**What to produce**
Every entry, from the first to the last, should be written out exactly.

**Extracted entries**
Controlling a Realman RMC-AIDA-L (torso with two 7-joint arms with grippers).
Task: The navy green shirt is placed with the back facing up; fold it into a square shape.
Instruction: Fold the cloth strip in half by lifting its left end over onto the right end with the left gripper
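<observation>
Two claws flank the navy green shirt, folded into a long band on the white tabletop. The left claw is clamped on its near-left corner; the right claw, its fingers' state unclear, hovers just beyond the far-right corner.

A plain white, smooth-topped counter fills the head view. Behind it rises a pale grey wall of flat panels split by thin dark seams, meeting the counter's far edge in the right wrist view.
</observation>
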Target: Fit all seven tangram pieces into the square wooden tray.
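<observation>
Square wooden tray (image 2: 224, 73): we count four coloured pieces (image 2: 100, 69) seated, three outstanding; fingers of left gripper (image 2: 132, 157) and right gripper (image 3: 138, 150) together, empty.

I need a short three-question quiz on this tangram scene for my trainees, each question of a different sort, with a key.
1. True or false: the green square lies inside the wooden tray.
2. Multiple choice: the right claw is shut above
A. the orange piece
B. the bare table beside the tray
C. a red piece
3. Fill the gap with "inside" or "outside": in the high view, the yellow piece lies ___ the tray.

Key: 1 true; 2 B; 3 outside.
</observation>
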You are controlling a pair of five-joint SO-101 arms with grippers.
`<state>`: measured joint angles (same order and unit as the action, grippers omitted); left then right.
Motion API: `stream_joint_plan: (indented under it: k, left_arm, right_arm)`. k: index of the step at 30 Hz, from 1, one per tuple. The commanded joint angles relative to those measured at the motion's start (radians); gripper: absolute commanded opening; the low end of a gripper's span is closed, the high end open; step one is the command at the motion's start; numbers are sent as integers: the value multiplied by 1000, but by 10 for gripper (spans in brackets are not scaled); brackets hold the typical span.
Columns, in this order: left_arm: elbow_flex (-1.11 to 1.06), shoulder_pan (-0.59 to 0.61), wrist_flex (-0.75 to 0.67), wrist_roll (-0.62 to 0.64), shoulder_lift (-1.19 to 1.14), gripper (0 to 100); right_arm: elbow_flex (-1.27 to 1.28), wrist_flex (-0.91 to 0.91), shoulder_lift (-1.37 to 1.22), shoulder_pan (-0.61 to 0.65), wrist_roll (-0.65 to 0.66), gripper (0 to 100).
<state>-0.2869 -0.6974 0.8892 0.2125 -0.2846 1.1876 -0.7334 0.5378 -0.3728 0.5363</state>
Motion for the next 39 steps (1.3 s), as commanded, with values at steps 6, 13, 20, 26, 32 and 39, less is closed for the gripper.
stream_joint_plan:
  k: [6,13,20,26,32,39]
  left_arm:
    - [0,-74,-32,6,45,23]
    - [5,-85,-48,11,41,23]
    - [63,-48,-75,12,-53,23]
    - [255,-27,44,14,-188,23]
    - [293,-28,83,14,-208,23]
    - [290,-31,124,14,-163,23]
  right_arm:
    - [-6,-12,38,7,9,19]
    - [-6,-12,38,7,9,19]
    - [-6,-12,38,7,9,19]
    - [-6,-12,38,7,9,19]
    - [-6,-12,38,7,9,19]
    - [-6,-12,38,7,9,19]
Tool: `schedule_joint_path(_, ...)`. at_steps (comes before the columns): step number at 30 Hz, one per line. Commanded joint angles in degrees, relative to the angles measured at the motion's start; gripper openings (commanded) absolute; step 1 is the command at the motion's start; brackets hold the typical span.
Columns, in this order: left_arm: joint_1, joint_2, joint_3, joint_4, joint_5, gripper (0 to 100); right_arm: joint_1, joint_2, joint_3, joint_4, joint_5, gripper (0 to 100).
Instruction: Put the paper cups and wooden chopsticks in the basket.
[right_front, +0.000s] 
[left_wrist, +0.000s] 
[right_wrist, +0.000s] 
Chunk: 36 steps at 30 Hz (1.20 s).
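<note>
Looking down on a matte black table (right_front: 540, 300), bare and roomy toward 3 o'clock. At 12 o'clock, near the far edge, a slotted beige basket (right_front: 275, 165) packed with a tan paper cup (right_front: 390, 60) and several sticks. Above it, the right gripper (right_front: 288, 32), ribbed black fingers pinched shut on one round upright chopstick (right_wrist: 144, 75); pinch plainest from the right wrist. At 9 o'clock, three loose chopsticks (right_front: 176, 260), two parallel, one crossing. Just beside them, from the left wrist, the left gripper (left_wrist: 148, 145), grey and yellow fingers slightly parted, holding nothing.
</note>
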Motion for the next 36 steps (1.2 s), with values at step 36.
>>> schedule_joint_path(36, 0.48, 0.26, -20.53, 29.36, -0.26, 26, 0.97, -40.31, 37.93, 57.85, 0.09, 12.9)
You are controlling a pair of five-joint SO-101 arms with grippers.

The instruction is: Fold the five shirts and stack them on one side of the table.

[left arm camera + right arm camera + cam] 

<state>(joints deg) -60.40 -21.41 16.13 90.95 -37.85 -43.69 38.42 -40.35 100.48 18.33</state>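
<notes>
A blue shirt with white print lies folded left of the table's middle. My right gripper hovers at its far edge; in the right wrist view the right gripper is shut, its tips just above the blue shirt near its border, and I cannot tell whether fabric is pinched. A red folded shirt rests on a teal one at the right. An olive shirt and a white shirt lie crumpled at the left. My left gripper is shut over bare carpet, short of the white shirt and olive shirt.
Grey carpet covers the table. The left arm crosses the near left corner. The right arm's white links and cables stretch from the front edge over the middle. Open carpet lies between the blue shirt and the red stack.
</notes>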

**Solution for this problem**
Controlling a Realman RMC-AIDA-L (torso with two 7-joint arms with grippers).
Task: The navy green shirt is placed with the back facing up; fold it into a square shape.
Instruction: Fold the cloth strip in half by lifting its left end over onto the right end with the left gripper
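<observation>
Two claws flank the navy green shirt, folded into a long band on the white tabletop. The left claw is clamped on its near-left corner; the right claw, its fingers' state unclear, hovers just beyond the far-right corner.

A plain white, smooth-topped counter fills the head view. Behind it rises a pale grey wall of flat panels split by thin dark seams, meeting the counter's far edge in the right wrist view.
</observation>
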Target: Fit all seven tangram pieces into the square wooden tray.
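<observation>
Square wooden tray (image 2: 224, 73): we count four coloured pieces (image 2: 100, 69) seated, three outstanding; fingers of left gripper (image 2: 132, 157) and right gripper (image 3: 138, 150) together, empty.

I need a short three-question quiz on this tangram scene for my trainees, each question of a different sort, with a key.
1. True or false: the green square lies inside the wooden tray.
2. Multiple choice: the right claw is shut above
A. the orange piece
B. the bare table beside the tray
C. a red piece
3. Fill the gap with "inside" or "outside": in the high view, the yellow piece lies ___ the tray.

Key: 1 true; 2 B; 3 outside.
</observation>
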You are controlling a pair of five-joint SO-101 arms with grippers.
`<state>`: measured joint angles (same order and unit as the action, grippers omitted); left then right.
Motion API: `stream_joint_plan: (indented under it: k, left_arm, right_arm)`. k: index of the step at 30 Hz, from 1, one per tuple. The commanded joint angles relative to those measured at the motion's start (radians); gripper: absolute commanded opening; the low end of a gripper's span is closed, the high end open; step one is the command at the motion's start; numbers are sent as integers: the value multiplied by 1000, but by 10 for gripper (spans in brackets are not scaled); brackets hold the typical span.
Columns, in this order: left_arm: elbow_flex (-1.11 to 1.06), shoulder_pan (-0.59 to 0.61), wrist_flex (-0.75 to 0.67), wrist_roll (-0.62 to 0.64), shoulder_lift (-1.19 to 1.14), gripper (0 to 100); right_arm: elbow_flex (-1.27 to 1.28), wrist_flex (-0.91 to 0.91), shoulder_lift (-1.37 to 1.22), shoulder_pan (-0.61 to 0.65), wrist_roll (-0.65 to 0.66), gripper (0 to 100).
<state>-0.2869 -0.6974 0.8892 0.2125 -0.2846 1.1876 -0.7334 0.5378 -0.3728 0.5363</state>
Motion for the next 39 steps (1.3 s), as commanded, with values at steps 6, 13, 20, 26, 32 and 39, less is closed for the gripper.
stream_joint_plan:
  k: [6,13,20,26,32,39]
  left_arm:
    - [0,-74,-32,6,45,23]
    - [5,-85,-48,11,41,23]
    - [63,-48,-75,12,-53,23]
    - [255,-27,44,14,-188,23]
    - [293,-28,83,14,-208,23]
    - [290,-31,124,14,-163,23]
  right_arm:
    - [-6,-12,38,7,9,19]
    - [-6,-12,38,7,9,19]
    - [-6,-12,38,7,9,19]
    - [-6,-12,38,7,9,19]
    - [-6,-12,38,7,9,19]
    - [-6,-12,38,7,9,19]
Tool: `schedule_joint_path(_, ...)`. at_steps (comes before the columns): step number at 30 Hz, one per line. Commanded joint angles in degrees, relative to the angles measured at the motion's start; gripper openings (commanded) absolute; step 1 is the command at the motion's start; brackets hold the typical span.
Columns, in this order: left_arm: joint_1, joint_2, joint_3, joint_4, joint_5, gripper (0 to 100); right_arm: joint_1, joint_2, joint_3, joint_4, joint_5, gripper (0 to 100).
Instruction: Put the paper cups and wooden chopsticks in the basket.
[right_front, +0.000s] 
[left_wrist, +0.000s] 
[right_wrist, +0.000s] 
Chunk: 36 steps at 30 Hz (1.20 s).
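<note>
Looking down on a matte black table (right_front: 540, 300), bare and roomy toward 3 o'clock. At 12 o'clock, near the far edge, a slotted beige basket (right_front: 275, 165) packed with a tan paper cup (right_front: 390, 60) and several sticks. Above it, the right gripper (right_front: 288, 32), ribbed black fingers pinched shut on one round upright chopstick (right_wrist: 144, 75); pinch plainest from the right wrist. At 9 o'clock, three loose chopsticks (right_front: 176, 260), two parallel, one crossing. Just beside them, from the left wrist, the left gripper (left_wrist: 148, 145), grey and yellow fingers slightly parted, holding nothing.
</note>
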Motion for the next 36 steps (1.2 s), with values at step 36.
>>> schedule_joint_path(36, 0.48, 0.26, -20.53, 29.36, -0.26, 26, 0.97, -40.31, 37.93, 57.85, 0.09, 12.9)
You are controlling a pair of five-joint SO-101 arms with grippers.

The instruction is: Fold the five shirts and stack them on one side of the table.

[left arm camera + right arm camera + cam] 

<state>(joints deg) -60.40 -21.41 16.13 90.95 -37.85 -43.69 38.42 -40.35 100.48 18.33</state>
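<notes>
A blue shirt with white print lies folded left of the table's middle. My right gripper hovers at its far edge; in the right wrist view the right gripper is shut, its tips just above the blue shirt near its border, and I cannot tell whether fabric is pinched. A red folded shirt rests on a teal one at the right. An olive shirt and a white shirt lie crumpled at the left. My left gripper is shut over bare carpet, short of the white shirt and olive shirt.
Grey carpet covers the table. The left arm crosses the near left corner. The right arm's white links and cables stretch from the front edge over the middle. Open carpet lies between the blue shirt and the red stack.
</notes>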

Nothing remains to be added to the output.